Sono stati rapiti undici turisti in uno degli angoli più sperduti e pericolosi dell'Egitto. Erano partiti da Assuan, nel sud del paese, e tra di loro c'erano cinque italiani – cinque turisti torinesi, Giovanna Quaglia, Lorella Paganelli, Mirella De Giuli, Michele Parrera, Walter Barotto –, cinque tedeschi e una donna rumena.

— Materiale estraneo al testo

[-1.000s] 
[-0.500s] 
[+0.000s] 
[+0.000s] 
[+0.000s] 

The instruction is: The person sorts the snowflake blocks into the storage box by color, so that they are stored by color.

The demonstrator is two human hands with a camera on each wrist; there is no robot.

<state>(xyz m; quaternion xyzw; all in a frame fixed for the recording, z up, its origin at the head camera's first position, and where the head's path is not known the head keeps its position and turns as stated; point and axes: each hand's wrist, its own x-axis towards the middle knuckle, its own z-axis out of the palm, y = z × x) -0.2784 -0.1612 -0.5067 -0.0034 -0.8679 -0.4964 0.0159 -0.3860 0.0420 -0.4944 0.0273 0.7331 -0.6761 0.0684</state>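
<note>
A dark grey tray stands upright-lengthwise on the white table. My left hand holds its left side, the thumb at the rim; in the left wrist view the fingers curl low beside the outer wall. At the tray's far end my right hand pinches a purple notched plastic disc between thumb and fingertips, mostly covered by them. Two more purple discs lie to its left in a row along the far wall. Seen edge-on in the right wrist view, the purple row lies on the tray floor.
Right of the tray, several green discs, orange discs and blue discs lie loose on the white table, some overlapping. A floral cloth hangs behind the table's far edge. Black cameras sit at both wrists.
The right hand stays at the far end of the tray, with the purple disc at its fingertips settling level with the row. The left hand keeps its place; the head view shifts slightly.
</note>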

    Sono stati rapiti undici turisti in uno degli angoli più sperduti e pericolosi dell'Egitto. Erano partiti da Assuan, nel sud del paese, e tra di loro c'erano cinque italiani – cinque turisti torinesi, Giovanna Quaglia, Lorella Paganelli, Mirella De Giuli, Michele Parrera, Walter Barotto –, cinque tedeschi e una donna rumena. Forse c'erano anche alcuni egiziani, ma per tutta la giornata le notizie sono trapelate in modo così scomposto che non è stato confermato neppure il numero esatto dei rapiti. Secondo l'emittente araba al Jazeera gli ostaggi sarebbero stati liberati, dopo essere finiti nella mani di una banda di predoni venerdì (e anche gli ultimi contatti con una turista italiana risalgono appunto al 19 settembre).

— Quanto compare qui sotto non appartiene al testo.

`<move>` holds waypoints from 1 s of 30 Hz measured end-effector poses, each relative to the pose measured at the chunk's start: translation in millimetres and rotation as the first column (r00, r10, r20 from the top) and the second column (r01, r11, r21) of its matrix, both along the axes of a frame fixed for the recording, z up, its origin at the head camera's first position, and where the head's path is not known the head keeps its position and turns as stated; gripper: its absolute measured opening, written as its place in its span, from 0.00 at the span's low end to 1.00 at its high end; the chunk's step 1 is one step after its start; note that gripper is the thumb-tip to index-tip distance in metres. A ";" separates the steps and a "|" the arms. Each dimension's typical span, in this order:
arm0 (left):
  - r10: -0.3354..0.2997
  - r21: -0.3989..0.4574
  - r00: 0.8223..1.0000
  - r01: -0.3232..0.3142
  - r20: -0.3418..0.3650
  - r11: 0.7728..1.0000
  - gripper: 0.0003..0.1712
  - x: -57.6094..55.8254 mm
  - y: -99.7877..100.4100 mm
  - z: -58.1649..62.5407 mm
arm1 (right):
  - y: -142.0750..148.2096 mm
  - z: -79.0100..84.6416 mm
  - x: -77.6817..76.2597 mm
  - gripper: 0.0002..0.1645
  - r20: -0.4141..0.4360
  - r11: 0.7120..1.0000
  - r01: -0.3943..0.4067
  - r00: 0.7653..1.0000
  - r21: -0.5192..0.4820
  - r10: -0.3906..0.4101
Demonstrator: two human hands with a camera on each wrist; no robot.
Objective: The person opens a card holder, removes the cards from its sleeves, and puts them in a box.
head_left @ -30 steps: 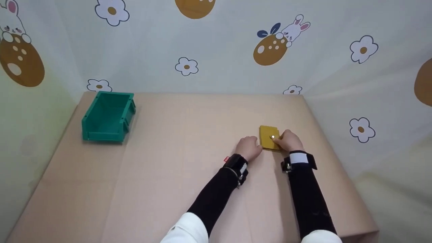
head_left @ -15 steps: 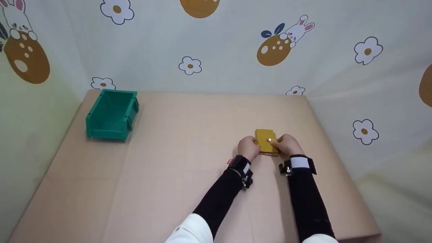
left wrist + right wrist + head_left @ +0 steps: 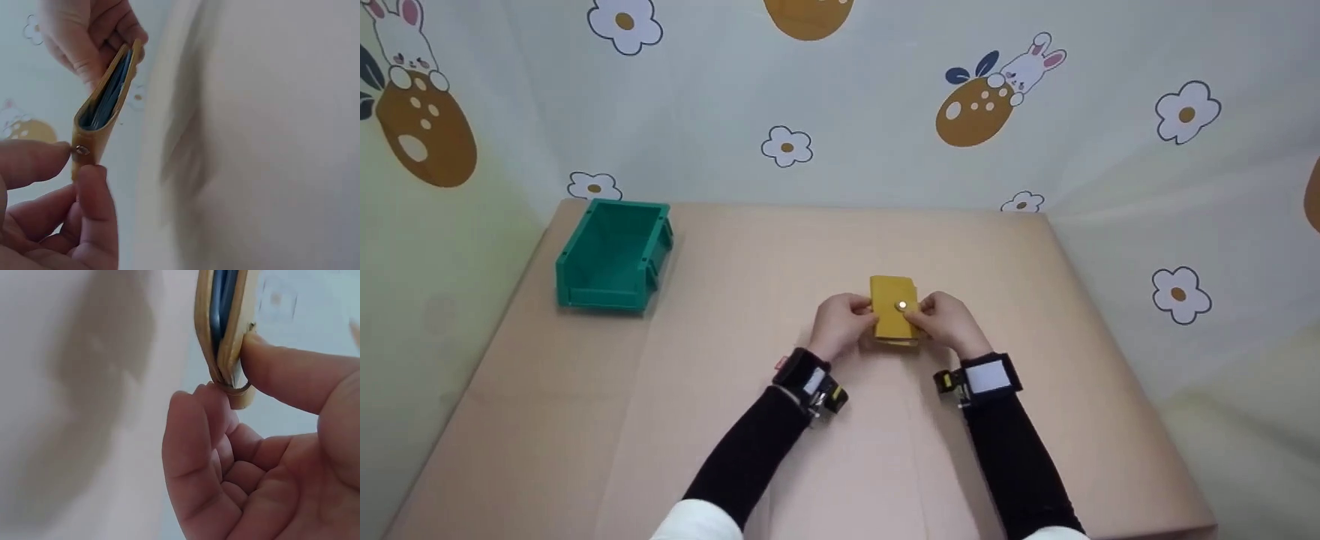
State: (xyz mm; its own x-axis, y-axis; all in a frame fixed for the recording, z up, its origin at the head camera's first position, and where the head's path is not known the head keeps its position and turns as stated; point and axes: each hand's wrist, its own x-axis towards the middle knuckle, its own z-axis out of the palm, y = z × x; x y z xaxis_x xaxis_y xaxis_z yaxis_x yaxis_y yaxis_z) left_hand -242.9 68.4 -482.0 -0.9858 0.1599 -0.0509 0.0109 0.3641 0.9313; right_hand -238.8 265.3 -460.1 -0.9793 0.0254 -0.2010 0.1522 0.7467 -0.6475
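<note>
A small yellow card holder [image 3: 892, 319] with a round metal snap is held up between both hands, above the table. My left hand [image 3: 840, 326] pinches its left edge, the spine side, between thumb and fingers. On the opposite side my right hand [image 3: 952, 322] grips the edge by the strap, its thumb near the snap. In the left wrist view the card holder [image 3: 107, 107] is seen end-on, with dark bluish sleeves between its covers. The right wrist view shows the strap looping round the covers of the card holder [image 3: 230, 343], which are closed.
A green plastic bin [image 3: 607, 289] with a low front stands at the table's back left. The table [image 3: 720, 255] has a pale tan cover. Behind it and at both sides hangs a patterned curtain [image 3: 870, 90].
At first the card holder was at the right, with my left hand beside it. My left hand has since taken hold of its left edge, and both hands have carried it left.
</note>
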 end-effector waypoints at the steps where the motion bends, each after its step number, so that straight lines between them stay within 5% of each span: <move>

    La Farnesina ha invece adottato la linea della cautela, ribadita dal ministro Franco Frattini in visita negli Stati Uniti, mentre il tabloid tedesco Bild ha rilanciato senza troppe esitazioni il lieto fine del rapimento. La cautela della Farnesina è più che giustificata: il deserto e le scene di un film famoso (Il paziente inglese) hanno attratto il gruppo nel triangolo maledetto fra Libia, Sudan ed Egitto. Ma qui ci sono molti banditi, e i terroristi islamici. L'altopiano con incisioni rupestri dei tempi preistorici è incastrato fra il confine libico e quello sudanese. La banda dei sequestratori, secondo le ricostruzioni, era composta da una quindicina di uomini armati a bordo di fuoristrada. Al Jazeera ha rivelato che dall'inizio dell'anno si sono verificati “altri due rapimenti di questo genere a ovest di Assuan, ma non era trapelata alcuna notizia”. Il primo sequestro risale a gennaio e il secondo a due sole settimane fa. Si era risolto tutto pagando un riscatto. Il silenzio serviva a non interrompere il flusso di turisti desiderosi di avventura.

    Ma i predoni alzano la posta. La Farnesina, che ha chiesto riservatezza ai media, teme che altri gruppi più pericolosi possano mettere le mani sugli ostaggi. Secondo le prime indiscrezioni i sequestratori hanno chiesto dagli otto ai quindici milioni di dollari per liberare. Il ministro del Turismo egiziano, Zoheir Garana, ha dichiarato ieri che “i rapitori stanno trattando con la moglie del proprietario dell'agenzia Aegyptus”, il tour operator locale che ha organizzato il viaggio. Al Jazeera e fonti di stampa tedesche annunciavano in serata che i turisti erano già sulla strada del ritorno verso Assuan. Le prime notizie, però, parlavano di un loro trasferimento nel vicinissimo Sudan. Nel nord del paese l'intelligence occidentale sospetta che ci siano ancora campi di addestramento per i terroristi islamici legati ad al Qaida.

    Il numero due della rete del terrore, Ayman al Zawahiri, ha inneggiato recentemente al jihad in Sudan contro i caschi blu che dovrebbero mettere fine alla tragedia del Darfur. Nella zona di Assuan, da dove sono partiti i turisti rapiti, ci sarebbero ancora cellule in sonno del Jihad islamico egiziano fondato da al Zawahiri. Una settimana fa il governo ebraico aveva lanciato un allarme per possibili rapimenti di turisti israeliani in Egitto. A Khartoum operano i palestinesi di Hamas, che raccolgono fondi per la causa. Anche il lato libico dell'altopiano visitato dai turisti è pericoloso: non è lontano dal confine del Chad, dove transitano bande fondamentaliste sorte dalle ceneri dal Gruppo islamico combattente libico a suo tempo finanziato da Osama bin Laden. Più a ovest la nuova al Qaida del Maghreb ha già rapito turisti. Non a caso gli americani hanno reso operativo dallo scorso anno un comando antiterrorismo per l'Africa.